# Chapter 2: Large-scale data analysis with spaCy

In this chapter, you'll use your new skills to extract specific information from large volumes of text. You''ll learn how to make the most of spaCy's data structures, and how to effectively combine statistical and rule-based approaches for text analysis.

### 2.1 Strings to hashes
**Part 1** 

- Look up the string “cat” in `nlp.vocab.strings` to get the hash.
- Look up the hash to get back the string.

In [1]:
from spacy.lang.en import English

nlp = English()
doc = nlp("I have a cat")

# Look up the hash for the word "cat"
cat_hash = nlp.vocab.strings["cat"]
print(cat_hash)

# Look up the cat_hash to get the string
cat_string = nlp.vocab.strings[cat_hash]
print(cat_string)

5439657043933447811
cat


**Part 2**

- Look up the string label “PERSON” in `nlp.vocab.strings` to get the hash.
- Look up the hash to get back the string.

In [2]:
import spacy

nlp = spacy.load("en_core_web_sm")
doc = nlp("David Bowie is a PERSON")

# Look up the hash for the string label "PERSON"
person_hash = nlp.vocab.strings["PERSON"]
print(person_hash)

# Look up the person_hash to get the string
person_string = nlp.vocab.strings[person_hash]
print(person_string)

380
PERSON


#### Exercise 2.1: Why does this code throw an error?

In [3]:
# Exercise 2.1:
# -----------------
# Why does this code throw an error?


from spacy.lang.en import English
from spacy.lang.de import German

# Create an English and German nlp object
nlp = English()
nlp_de = German()

# Get the ID for the string 'Bowie'
bowie_id = nlp.vocab.strings["Bowie"]
print(bowie_id)

# Look up the ID for "Bowie" in the vocab
print(nlp_de.vocab.strings[bowie_id])

2644858412616767388


KeyError: "[E018] Can't retrieve string for hash '2644858412616767388'. This usually refers to an issue with the `Vocab` or `StringStore`."

*Your answer here...*

- Luulen, että errori tulee siitä jos `Bowie` merkkijonoa ei löydy saksalaisesta sanastosta, joten sen hash-numerosarjaakaan ei voida ratkaista.
- Toisekseen huomasin, että `Bowie` sanaa haettiin aluksi käyttämällä `nlp` -objektia, mutta ID:n tarkisuksessa käytettiin saksan kieliseksi `nlp_de` määritettyä objektia (?) 

### 2.2 Creating a Doc

Let’s create some Doc objects from scratch!

**Part 1**

- Import the `Doc` from `spacy.tokens`.
- Create a `Doc` from the `words` and `spaces`. Don’t forget to pass in the vocab!

In [4]:
from spacy.lang.en import English

nlp = English()

# Import the Doc class
from spacy.tokens import Doc

# Desired text: "spaCy is cool!"
words = ["spaCy", "is", "cool", "!"]
spaces = [True, True, False, False]

# Create a Doc from the words and spaces
doc = Doc(nlp.vocab, words=words, spaces=spaces)
print(doc.text)

spaCy is cool!


**Part 2**

- Import the `Doc` from `spacy.tokens`.
- Create a `Doc` from the `words` and `spaces`. Don’t forget to pass in the vocab!

In [5]:
from spacy.lang.en import English

nlp = English()

# Import the Doc class
from spacy.tokens import Doc

# Desired text: "Go, get started!"
words = ["Go", ",", "get", "started", "!"]
spaces = [False, True, True, False, False]

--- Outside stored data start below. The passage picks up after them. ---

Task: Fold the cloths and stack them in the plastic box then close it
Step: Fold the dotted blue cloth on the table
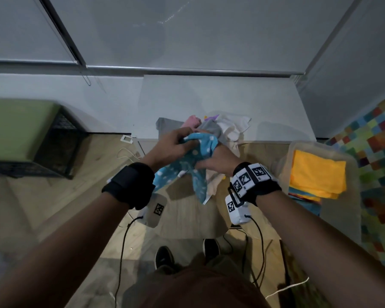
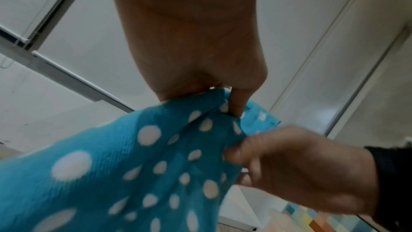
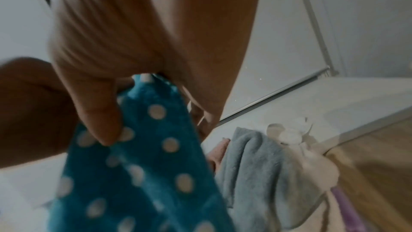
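From the head camera, both hands are raised above the pile of loose cloths [image 1: 218, 127] heaped at the far edge of a pale surface. The left hand [image 1: 171, 145] pinches the upper edge of a blue cloth with white polka dots [image 1: 196, 165], and the right hand [image 1: 216, 160] grips the same cloth just beside it, lower and to the right; the rest hangs down in two loose tails. Holding it up off the pile probably lets it hang free so an edge or corner can be found before folding. To the right stands the clear plastic box [image 1: 351, 196], open, with a folded orange cloth [image 1: 318, 174] lying on top of other folded pieces, so the stack is partly built. I can see no lid for certain. A dark crate with a green top [image 1: 29, 138] sits at the far left.

From the left wrist, the left hand [image 2: 198, 45] has thumb and fingers curled onto a bunched fold of the polka dot cloth [image 2: 125, 165], which drapes down to the left. The right hand [image 2: 296, 170] closes on the cloth's edge nearby, though it is blurred.

From the right wrist, the right hand [image 3: 142, 45] clamps the blue cloth [image 3: 142, 165] between thumb and fingers. Beyond it, a grey cloth [image 3: 252, 165] and a cream one [image 3: 312, 161] lie unfolded on the surface.
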A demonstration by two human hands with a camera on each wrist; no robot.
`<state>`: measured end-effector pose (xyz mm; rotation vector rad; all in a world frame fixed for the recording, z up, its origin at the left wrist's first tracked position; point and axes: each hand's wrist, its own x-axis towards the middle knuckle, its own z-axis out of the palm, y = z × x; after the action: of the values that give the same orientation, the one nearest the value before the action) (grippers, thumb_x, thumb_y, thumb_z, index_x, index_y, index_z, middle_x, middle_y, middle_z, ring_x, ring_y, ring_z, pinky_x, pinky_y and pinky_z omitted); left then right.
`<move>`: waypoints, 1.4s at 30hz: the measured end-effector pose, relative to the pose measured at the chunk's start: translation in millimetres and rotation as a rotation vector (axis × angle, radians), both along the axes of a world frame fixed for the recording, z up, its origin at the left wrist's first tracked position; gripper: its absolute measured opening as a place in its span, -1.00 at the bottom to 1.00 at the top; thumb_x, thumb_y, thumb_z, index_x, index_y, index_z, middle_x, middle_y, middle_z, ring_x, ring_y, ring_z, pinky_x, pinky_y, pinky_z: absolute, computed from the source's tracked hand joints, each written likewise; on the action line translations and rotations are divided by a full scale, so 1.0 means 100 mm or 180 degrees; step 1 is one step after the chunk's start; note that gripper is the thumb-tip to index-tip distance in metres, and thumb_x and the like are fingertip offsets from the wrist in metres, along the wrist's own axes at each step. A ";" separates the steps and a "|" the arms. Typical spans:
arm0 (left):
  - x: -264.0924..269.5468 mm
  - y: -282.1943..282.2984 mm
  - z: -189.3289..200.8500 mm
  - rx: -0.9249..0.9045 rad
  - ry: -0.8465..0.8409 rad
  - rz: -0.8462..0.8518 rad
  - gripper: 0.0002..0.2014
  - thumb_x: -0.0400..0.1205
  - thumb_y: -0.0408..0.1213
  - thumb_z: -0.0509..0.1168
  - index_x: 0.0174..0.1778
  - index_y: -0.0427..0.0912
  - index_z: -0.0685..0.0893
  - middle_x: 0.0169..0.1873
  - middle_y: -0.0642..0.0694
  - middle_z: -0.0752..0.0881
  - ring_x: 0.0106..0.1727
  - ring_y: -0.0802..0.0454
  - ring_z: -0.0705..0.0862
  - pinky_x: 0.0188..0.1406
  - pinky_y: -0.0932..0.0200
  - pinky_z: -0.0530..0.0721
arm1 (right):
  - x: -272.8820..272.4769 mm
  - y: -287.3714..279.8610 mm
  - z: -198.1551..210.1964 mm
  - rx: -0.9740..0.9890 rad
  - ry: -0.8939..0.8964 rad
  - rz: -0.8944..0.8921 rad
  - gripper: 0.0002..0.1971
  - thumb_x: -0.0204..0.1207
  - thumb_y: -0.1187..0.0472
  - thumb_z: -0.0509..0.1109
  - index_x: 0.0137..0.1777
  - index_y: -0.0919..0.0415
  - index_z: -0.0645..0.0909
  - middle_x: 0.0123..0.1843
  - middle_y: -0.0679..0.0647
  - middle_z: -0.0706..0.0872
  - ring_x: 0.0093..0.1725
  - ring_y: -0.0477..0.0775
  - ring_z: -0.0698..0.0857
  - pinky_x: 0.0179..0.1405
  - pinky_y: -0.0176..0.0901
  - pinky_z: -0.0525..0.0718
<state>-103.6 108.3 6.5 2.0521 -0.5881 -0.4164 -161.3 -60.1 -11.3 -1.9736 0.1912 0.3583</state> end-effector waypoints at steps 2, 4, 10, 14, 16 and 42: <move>-0.03 -0.05 -0.02 0.0144 -0.0301 0.0026 -0.84 0.63 -0.15 0.37 -0.17 -0.15 0.63 -0.33 -0.07 0.68 -0.31 0.19 0.57 -0.27 0.26 0.50 | 0.01 0.06 0.11 0.0258 -0.0132 -0.0275 -0.59 0.38 0.41 0.50 0.15 0.00 0.65 -0.07 -0.12 0.77 -0.06 -0.17 0.73 -0.04 -0.29 0.68; -0.03 -0.05 -0.03 0.0180 -0.0481 0.0176 -0.78 0.64 -0.13 0.35 -0.23 -0.17 0.58 -0.40 -0.05 0.62 -0.36 0.19 0.52 -0.35 0.32 0.44 | 0.03 0.07 0.14 0.0224 -0.0263 -0.0457 -0.74 0.49 0.34 0.44 0.08 -0.02 0.65 -0.10 -0.12 0.76 -0.07 -0.16 0.72 -0.03 -0.29 0.67; -0.02 0.19 -0.11 0.0317 -0.0384 0.0255 -0.73 0.59 0.07 0.40 -0.32 0.03 0.58 -0.48 0.15 0.60 -0.42 0.30 0.52 -0.40 0.34 0.44 | 0.01 -0.02 0.05 0.0029 -0.0353 -0.0584 -0.70 0.68 0.01 0.32 0.15 0.23 0.72 0.02 0.10 0.82 0.05 0.08 0.78 0.13 0.07 0.74; 0.00 0.33 -0.20 0.0720 -0.0354 0.0049 -0.54 0.44 0.24 0.39 -0.25 -0.15 0.59 -0.41 -0.07 0.65 -0.39 0.09 0.54 -0.35 0.12 0.50 | 0.01 -0.11 0.04 0.0170 -0.0532 -0.1074 -0.71 0.75 0.03 0.19 0.26 0.14 0.64 0.10 0.09 0.78 0.10 0.08 0.75 0.20 0.04 0.70; 0.02 0.40 -0.21 0.0988 -0.0452 -0.0063 -0.66 0.47 0.14 0.44 -0.18 -0.09 0.64 -0.35 -0.02 0.71 -0.31 0.02 0.64 -0.28 0.11 0.52 | 0.02 -0.18 0.04 0.0131 -0.0612 -0.1299 -0.72 0.75 0.04 0.16 0.29 0.10 0.62 0.12 0.07 0.76 0.11 0.08 0.73 0.22 0.04 0.69; 0.31 0.68 -0.07 -0.0108 0.0218 0.1260 -0.76 0.63 -0.05 0.18 -0.10 -0.14 0.63 -0.16 -0.17 0.73 -0.14 -0.01 0.65 0.00 -0.10 0.67 | 0.03 -0.50 0.09 -0.0408 -0.0699 -0.1738 -0.75 0.70 0.04 0.23 0.04 0.20 0.64 -0.01 0.11 0.76 0.02 0.14 0.71 0.02 -0.04 0.64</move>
<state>-73.0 175.9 -0.8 2.0508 -0.1380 -0.2386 -158.2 -109.8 -2.7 -1.9754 0.6052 -0.2283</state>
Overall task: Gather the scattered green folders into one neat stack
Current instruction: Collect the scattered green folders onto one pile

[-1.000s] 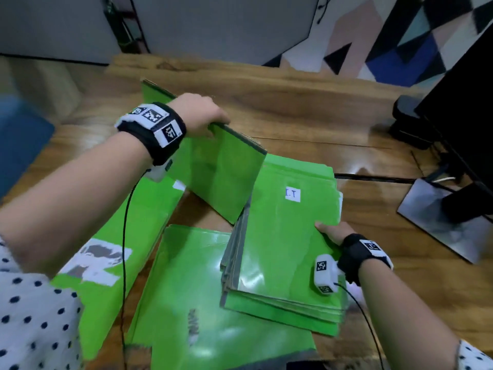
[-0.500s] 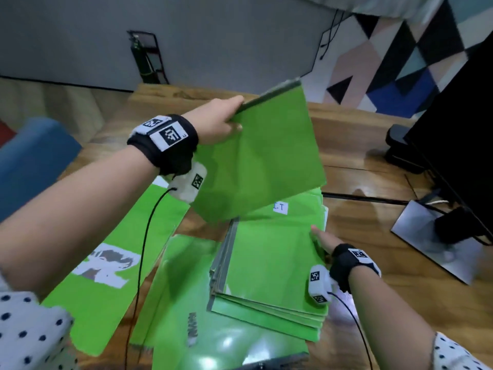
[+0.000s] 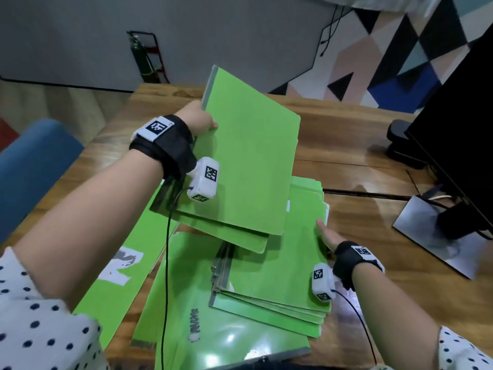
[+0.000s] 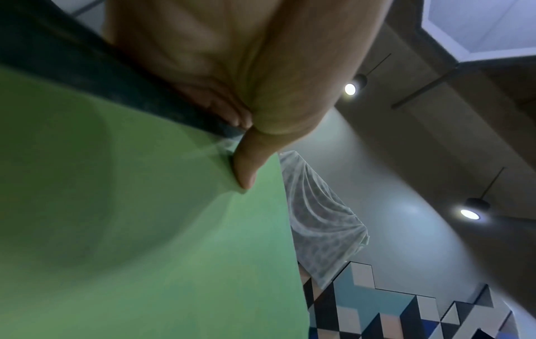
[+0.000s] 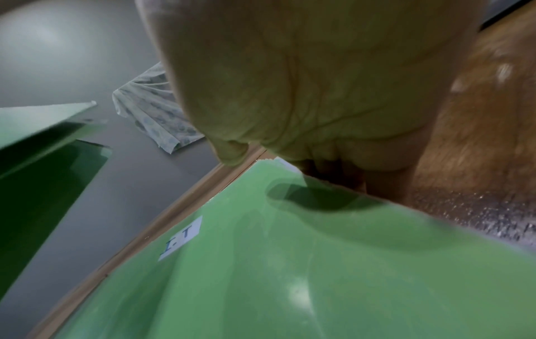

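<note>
My left hand pinches a green folder by its dark spine edge, thumb on the green face, and holds it tilted in the air above the stack. The stack of green folders lies on the wooden table, its top folder bearing a small white "I.T" label. My right hand rests with straight fingers against the stack's right edge. A larger glossy green folder lies under the stack's near side. Another green folder with a torn white label lies at the left.
A black monitor on a grey metal base stands at the right, with a dark object behind it. A blue chair sits beyond the table's left edge. Bare wooden table stretches behind the stack.
My left hand has swung the lifted folder up and rightward over the stack, turning it flatter. The right hand stays at the stack's right edge.
</note>
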A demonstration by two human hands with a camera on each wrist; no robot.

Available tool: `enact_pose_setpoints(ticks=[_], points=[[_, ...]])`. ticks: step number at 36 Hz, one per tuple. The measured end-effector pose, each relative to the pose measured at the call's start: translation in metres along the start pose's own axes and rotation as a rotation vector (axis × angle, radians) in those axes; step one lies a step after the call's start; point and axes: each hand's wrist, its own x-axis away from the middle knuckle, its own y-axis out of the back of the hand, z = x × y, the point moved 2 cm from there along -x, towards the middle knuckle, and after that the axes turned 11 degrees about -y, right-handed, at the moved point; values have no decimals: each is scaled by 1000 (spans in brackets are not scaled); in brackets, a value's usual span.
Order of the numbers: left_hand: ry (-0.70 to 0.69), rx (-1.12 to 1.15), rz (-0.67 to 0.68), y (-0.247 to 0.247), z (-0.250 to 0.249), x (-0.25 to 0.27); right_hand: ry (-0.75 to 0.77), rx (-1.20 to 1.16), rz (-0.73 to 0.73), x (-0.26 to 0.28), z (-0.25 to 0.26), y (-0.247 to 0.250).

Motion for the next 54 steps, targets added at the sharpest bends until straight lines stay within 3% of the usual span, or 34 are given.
enact_pose_setpoints(ticks=[15, 24, 29, 32, 40, 47, 50, 54], points=[[-14, -76, -82, 5, -39, -14, 48, -115, 66, 1, -5, 5], [199, 149, 108, -103, 59, 26, 29, -325, 161, 5, -20, 10], [239, -17, 114, -132, 100, 59, 25, -195, 122, 17, -13, 10], [253, -55, 189, -146, 109, 72, 26, -69, 73, 24, -6, 8], [428, 54, 358, -187, 106, 96, -3, 52, 11, 11, -6, -1], [268, 18, 475, -208, 92, 103, -12, 60, -57, 7, -4, -10], [196, 127, 534, -193, 104, 105, -17, 110, -116, -1, -8, -10], [321, 140, 399, -164, 141, 112, -26, 169, -128, -11, -9, -4]])
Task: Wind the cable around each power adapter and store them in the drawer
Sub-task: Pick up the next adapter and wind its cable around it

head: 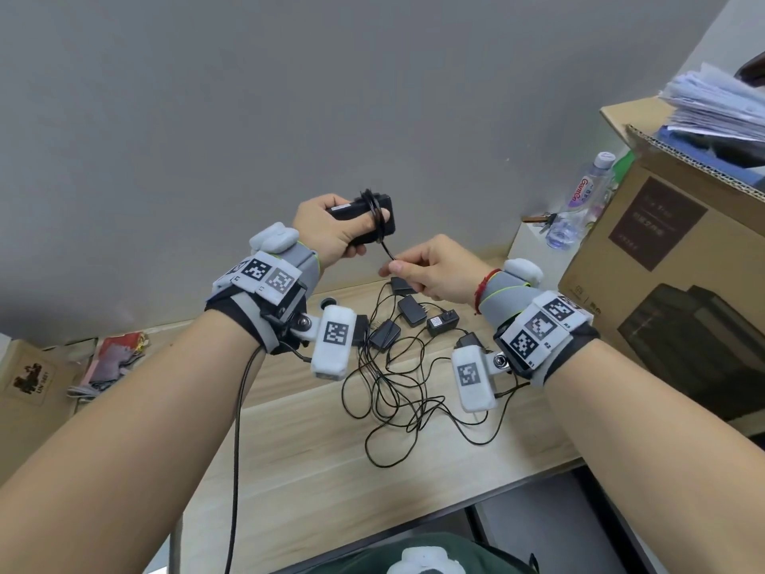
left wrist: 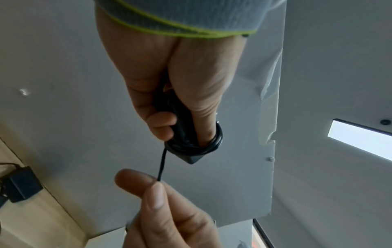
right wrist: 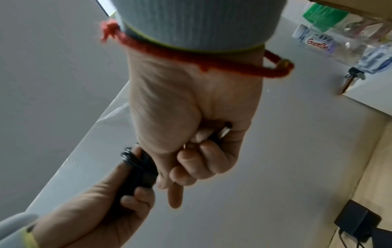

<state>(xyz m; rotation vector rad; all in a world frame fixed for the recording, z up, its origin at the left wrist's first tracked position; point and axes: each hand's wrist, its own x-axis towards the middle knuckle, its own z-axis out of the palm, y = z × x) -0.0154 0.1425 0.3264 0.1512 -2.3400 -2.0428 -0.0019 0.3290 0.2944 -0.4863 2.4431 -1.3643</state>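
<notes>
My left hand [head: 331, 229] grips a black power adapter [head: 368, 219] raised above the desk, its thumb caught under several turns of black cable [left wrist: 214, 142] wound around the body. A short taut end of that cable [head: 387, 252] runs down to my right hand [head: 426, 271], which pinches it between thumb and forefinger. In the right wrist view the metal barrel plug [right wrist: 224, 131] pokes out of the curled right fingers, and the wound adapter [right wrist: 137, 172] sits in my left hand. Several more black adapters [head: 410, 310] lie on the wooden desk [head: 314, 457] amid tangled cables [head: 393, 403].
A large cardboard box [head: 679, 283] with papers on top stands at the right. A clear water bottle [head: 579, 205] and keys [head: 542, 219] lie beside it on a white ledge. A smaller box and a red packet [head: 116, 358] sit at the left. A grey wall is behind.
</notes>
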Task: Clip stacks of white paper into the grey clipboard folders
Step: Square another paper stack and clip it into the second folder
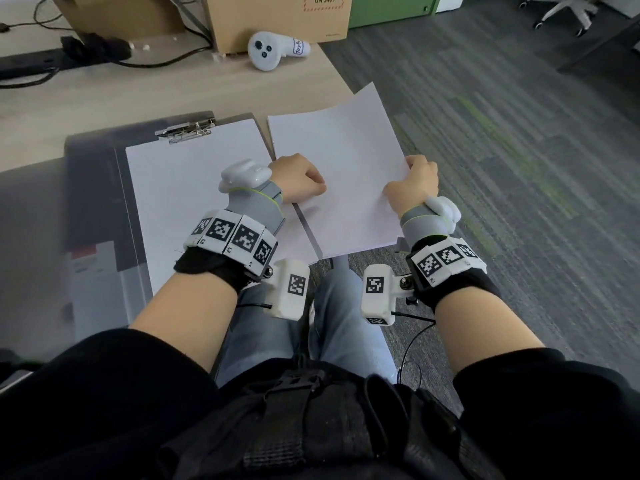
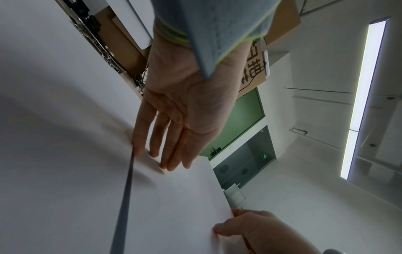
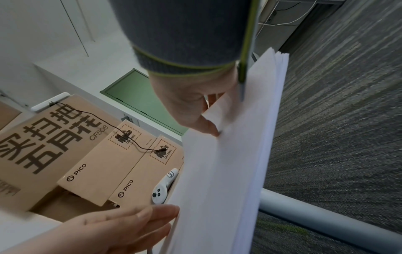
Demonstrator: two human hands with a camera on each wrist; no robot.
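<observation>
A grey clipboard folder lies open on the desk. Its metal clip holds a sheet of white paper. To its right a loose stack of white paper hangs over the desk's edge, above my knees. My left hand rests on the stack near its left edge. In the left wrist view its fingers are straight and touch the paper. My right hand pinches the stack's right edge, thumb on top. The other fingers are hidden behind the sheets.
A white controller and cardboard boxes stand at the back of the desk, with black cables at the back left. A dark box lies under the folder's left half. Grey carpet is to the right.
</observation>
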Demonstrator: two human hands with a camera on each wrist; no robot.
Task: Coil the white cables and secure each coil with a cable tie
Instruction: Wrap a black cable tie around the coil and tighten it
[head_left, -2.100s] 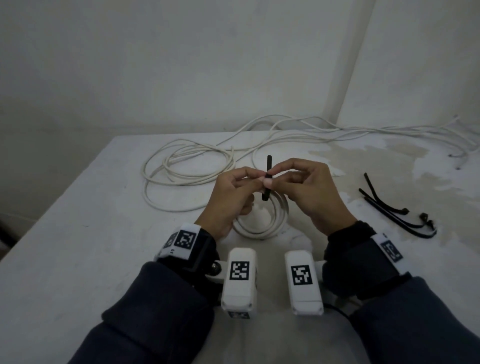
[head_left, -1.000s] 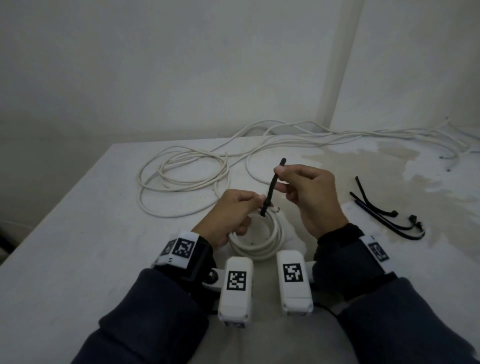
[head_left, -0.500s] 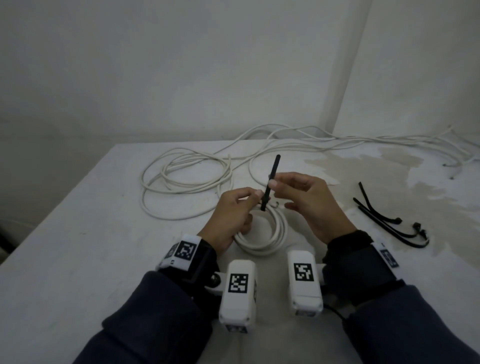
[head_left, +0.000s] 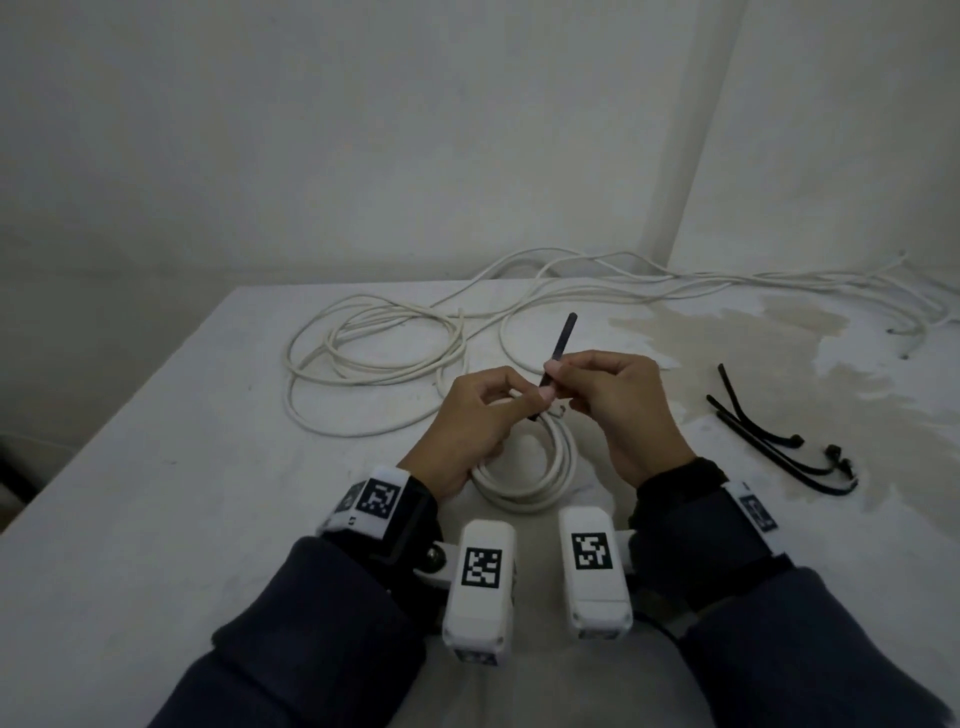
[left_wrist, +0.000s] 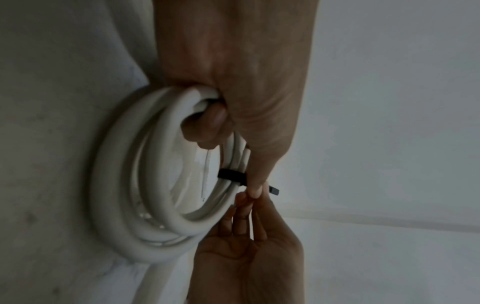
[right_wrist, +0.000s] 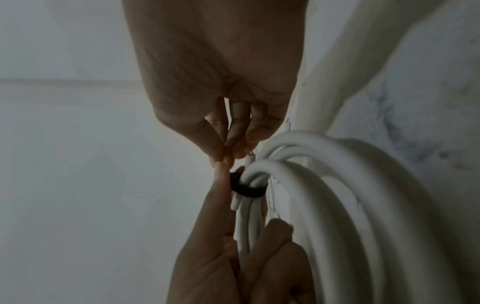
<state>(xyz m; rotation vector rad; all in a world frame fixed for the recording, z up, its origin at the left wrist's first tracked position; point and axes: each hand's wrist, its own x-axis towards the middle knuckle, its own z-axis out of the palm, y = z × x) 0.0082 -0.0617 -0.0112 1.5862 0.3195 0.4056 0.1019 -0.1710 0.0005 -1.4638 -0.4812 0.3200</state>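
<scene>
Change: vs a sec ago the tie's free tail stands straighter and the right hand (head_left: 618, 400) sits closer to the left hand (head_left: 478, 421), so the loop looks nearly cinched, 1st coil close to done.
Tie: black cable tie (head_left: 560, 345) tail points up toward 1 o'clock, long axis near upright; band wraps the coil strands (left_wrist: 230, 175).
Coil: white coil (head_left: 540, 483) on table (head_left: 156, 467), center, under both hands.
L grip: fingers curled round coil, thumb+index at tie head.
R grip: fingertips pinching the tail.
Rest: loose cable (head_left: 363, 364) at 11 o'clock; spare ties (head_left: 769, 441) at 3 o'clock.
</scene>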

# Create a Doc from the words and spaces
doc = Doc(nlp.vocab, words=words, spaces=spaces)
print(doc.text)

Go, get started!


#### Exercise 2.2: Complete the code

- Import the `English`.
- Complete the `words` and `spaces` to match the desired text and create a `doc`.

In [6]:
#### Exercise 2.2: Complete the code

# Import English
nlp = English() 

# Import the Doc class
from spacy.tokens import Doc

# Desired text: "Oh, really?!"
words = ["Oh", ",", "really", "?", "!"]
spaces = [False, True, False, False, False]
# Create a Doc from the words and spaces
doc = Doc(nlp.vocab, words=words, spaces=spaces)
print(doc.text)

Oh, really?!


### 2.3 Docs, spans and entities from scratch 

In this exercise, you’ll create the `Doc` and `Span` objects manually, and update the named entities – just like spaCy does behind the scenes. A shared `nlp` object has already been created.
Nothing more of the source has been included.